Aim of the task: Repeat the material in full. Keep every line exactly as it is.

-------- The data

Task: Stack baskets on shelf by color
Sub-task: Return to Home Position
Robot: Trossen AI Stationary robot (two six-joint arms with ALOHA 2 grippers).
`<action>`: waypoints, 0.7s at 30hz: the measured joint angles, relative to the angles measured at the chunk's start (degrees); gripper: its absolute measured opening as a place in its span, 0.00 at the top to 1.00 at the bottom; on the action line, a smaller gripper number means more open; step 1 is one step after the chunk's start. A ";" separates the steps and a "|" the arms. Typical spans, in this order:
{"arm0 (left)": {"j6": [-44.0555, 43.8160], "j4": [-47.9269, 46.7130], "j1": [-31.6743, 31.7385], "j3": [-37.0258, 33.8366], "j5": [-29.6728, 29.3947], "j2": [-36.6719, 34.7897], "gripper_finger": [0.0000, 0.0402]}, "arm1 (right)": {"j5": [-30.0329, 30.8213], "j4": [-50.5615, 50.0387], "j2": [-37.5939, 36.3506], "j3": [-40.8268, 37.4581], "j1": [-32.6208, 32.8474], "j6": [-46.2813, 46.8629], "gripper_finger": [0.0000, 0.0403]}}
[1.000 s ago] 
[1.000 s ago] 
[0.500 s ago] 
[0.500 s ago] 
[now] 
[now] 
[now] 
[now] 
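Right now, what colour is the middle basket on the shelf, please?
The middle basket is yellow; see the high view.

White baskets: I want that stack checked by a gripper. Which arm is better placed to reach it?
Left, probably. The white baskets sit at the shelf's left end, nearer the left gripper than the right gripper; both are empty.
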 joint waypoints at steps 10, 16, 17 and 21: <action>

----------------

Exercise solution:
Task: Stack baskets on shelf by color
Sub-task: Return to Home Position
Robot: Trossen AI Stationary robot (two six-joint arms with ALOHA 2 grippers).
`<action>`: waypoints, 0.7s at 30hz: the measured joint angles, relative to the angles measured at the chunk's start (degrees); gripper: its absolute measured opening as a place in its span, 0.00 at the top to 1.00 at the bottom; on the action line, a smaller gripper number means more open; step 1 is one step after the chunk's start. A ";" separates the steps and a "|" the arms. Typical spans, in this order:
{"arm0 (left)": {"j6": [-44.0555, 43.8160], "j4": [-47.9269, 46.7130], "j1": [-31.6743, 31.7385], "j3": [-37.0258, 33.8366], "j5": [-29.6728, 29.3947], "j2": [-36.6719, 34.7897], "gripper_finger": [0.0000, 0.0402]}, "arm1 (right)": {"j5": [-30.0329, 30.8213], "j4": [-50.5615, 50.0387], "j2": [-37.5939, 36.3506], "j3": [-40.8268, 37.4581], "j1": [-32.6208, 32.8474], "j6": [-46.2813, 46.8629], "gripper_finger": [0.0000, 0.0403]}}
[1.000 s ago] 
[1.000 s ago] 
[0.500 s ago] 
[0.500 s ago] 
[now] 
[now] 
[now] 
[now] 
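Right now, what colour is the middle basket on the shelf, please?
The middle basket is yellow; see the high view.

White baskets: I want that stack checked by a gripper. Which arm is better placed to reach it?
Left, probably. The white baskets sit at the shelf's left end, nearer the left gripper than the right gripper; both are empty.
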 joint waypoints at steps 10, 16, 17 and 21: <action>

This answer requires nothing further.